The most important life skill is critical thinking and reasoning. Pair this with strong research skills and you’ve got a kid who won’t fall prey to campaigns of any sort: political, professional or personal.
Advise your kids to ask questions. (Toddlers have mastered “why?,” so no worries there. Just massive amounts of patience required.) Life is like a giant research paper—you can teach your kids to check their sources before trusting them.
Once your child learns to figure out who benefits from a requested course of action, the true bottom line will become crystal clear for them. Bright Horizons offers guidance on how parents can begin to instill critical thinking skills into their children.
Until schools understand the importance of financial literacy and put it in the curriculum, this one’s up to you. Budgeting, banking and debit card use are good starters.
Take your child into the bank and walk them through opening an account and using a debit card. Encourage them to ask questions should anything be unclear to them. They trust you, but the teller may not be so approachable in their eyes. ATMs are flat out indifferent if not downright hostile.
The sooner they start managing their allowance and/or birthday money, the better they will understand how the household budget and their personal budget must be met. Oh, you might hear them make the occasional, very public, declaration of “we’re poor – we can’t afford that!” to complete strangers, but the trick here is to not care. Simply explain to these strangers that “they’re learning how to budget” if you feel the need to say anything.
Housekeeping is another crucial skill that many adults young and old struggle to grasp adequately. From changing a lightbulb to painting a door properly to routine cleaning, when each of these tasks is learned, they shift some of the responsibility from your plate to the shared family plate and offer an opportunity for more connection during the teaching time.
Start lessons and chore assignments when children can comprehend what you want them to do and why doing it is a good thing (e.g. putting toys away removes trip hazards for everyone and prevents favourite playtime buddies from being lost).
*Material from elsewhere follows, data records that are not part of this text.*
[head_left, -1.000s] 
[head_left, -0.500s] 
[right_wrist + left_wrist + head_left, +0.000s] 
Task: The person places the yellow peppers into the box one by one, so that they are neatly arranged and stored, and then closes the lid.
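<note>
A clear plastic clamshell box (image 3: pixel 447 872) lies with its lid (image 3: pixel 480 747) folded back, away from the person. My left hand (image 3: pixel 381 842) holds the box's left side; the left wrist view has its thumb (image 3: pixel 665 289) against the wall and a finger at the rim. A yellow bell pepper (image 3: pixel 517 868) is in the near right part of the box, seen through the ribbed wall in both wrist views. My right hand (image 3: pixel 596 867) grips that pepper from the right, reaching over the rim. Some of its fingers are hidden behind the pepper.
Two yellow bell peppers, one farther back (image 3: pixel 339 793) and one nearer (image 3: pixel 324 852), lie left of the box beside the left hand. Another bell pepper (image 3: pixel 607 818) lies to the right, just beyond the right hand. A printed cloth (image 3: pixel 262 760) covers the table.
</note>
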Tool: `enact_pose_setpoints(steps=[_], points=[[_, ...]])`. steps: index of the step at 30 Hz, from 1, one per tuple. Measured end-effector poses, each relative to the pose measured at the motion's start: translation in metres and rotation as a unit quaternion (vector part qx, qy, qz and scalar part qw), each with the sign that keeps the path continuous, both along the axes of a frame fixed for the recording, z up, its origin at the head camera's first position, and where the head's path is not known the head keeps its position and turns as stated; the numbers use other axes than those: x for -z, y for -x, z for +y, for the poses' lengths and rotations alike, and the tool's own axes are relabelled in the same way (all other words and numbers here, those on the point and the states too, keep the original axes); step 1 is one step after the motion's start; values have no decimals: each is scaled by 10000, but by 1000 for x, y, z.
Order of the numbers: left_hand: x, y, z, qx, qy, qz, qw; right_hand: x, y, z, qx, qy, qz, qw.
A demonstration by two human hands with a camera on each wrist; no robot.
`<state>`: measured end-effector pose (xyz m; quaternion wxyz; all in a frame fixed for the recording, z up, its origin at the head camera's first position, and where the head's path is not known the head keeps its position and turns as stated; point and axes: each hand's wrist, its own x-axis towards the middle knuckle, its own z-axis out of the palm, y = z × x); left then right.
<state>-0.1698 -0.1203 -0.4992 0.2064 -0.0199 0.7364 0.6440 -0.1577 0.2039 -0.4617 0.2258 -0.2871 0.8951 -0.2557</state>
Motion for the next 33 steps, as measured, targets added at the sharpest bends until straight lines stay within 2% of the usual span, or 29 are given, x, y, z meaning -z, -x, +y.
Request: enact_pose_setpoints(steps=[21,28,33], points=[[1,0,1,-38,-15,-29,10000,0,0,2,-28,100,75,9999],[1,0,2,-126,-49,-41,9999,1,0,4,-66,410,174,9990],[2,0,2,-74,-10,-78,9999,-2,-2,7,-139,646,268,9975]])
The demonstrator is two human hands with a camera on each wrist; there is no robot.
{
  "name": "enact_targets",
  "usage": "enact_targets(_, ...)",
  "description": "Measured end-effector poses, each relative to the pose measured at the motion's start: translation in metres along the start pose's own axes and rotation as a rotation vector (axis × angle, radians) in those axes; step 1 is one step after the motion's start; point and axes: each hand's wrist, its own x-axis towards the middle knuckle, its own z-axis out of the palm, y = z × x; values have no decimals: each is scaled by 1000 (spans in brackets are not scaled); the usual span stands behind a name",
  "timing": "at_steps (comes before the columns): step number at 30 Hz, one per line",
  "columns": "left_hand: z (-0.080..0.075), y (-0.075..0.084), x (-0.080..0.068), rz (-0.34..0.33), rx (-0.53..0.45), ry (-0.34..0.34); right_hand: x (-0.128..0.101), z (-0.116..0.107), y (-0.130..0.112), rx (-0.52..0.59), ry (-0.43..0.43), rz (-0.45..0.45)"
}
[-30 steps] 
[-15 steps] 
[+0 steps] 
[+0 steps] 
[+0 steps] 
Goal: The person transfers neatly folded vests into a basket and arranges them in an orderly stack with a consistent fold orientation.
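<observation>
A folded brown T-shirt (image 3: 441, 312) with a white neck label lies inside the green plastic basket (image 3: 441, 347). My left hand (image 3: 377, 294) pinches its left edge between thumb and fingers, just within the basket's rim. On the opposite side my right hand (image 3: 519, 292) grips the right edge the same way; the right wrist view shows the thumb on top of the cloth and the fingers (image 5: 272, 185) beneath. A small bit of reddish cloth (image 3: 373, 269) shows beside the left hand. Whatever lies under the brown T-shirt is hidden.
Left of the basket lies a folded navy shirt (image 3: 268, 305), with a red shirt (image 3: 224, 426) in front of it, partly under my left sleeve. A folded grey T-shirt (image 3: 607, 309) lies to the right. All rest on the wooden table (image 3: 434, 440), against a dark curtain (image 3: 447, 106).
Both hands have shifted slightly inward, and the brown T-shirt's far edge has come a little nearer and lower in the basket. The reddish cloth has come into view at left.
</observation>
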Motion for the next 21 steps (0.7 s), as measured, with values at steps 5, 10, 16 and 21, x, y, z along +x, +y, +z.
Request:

Lisa Marie Fletcher of The Canadian Homeschooler lays out the benefits of having children contribute to the upkeep of the family living space.
Doing laundry is a complex undertaking fraught with peril for even the most experienced launderer among us, so take your time, be clear and strongly encourage that they err on the side of caution, i.e. wait for your guidance when in doubt.
As your children grow older, of course, different life skills should be taught.
Applying for Jobs
How to apply for a job is something everyone will need to know at some point in their life except for teenage lottery winners with mad financial planning skills.
Resume and cover letter writing websites abound, offering free tips and templates. Use this as a chance to ask what may be most concerning your teen about applying for and holding down a job, as well as to discuss your own trials and tribulations while employment seeking. Related anecdotes almost always contain elements of humour and wisdom.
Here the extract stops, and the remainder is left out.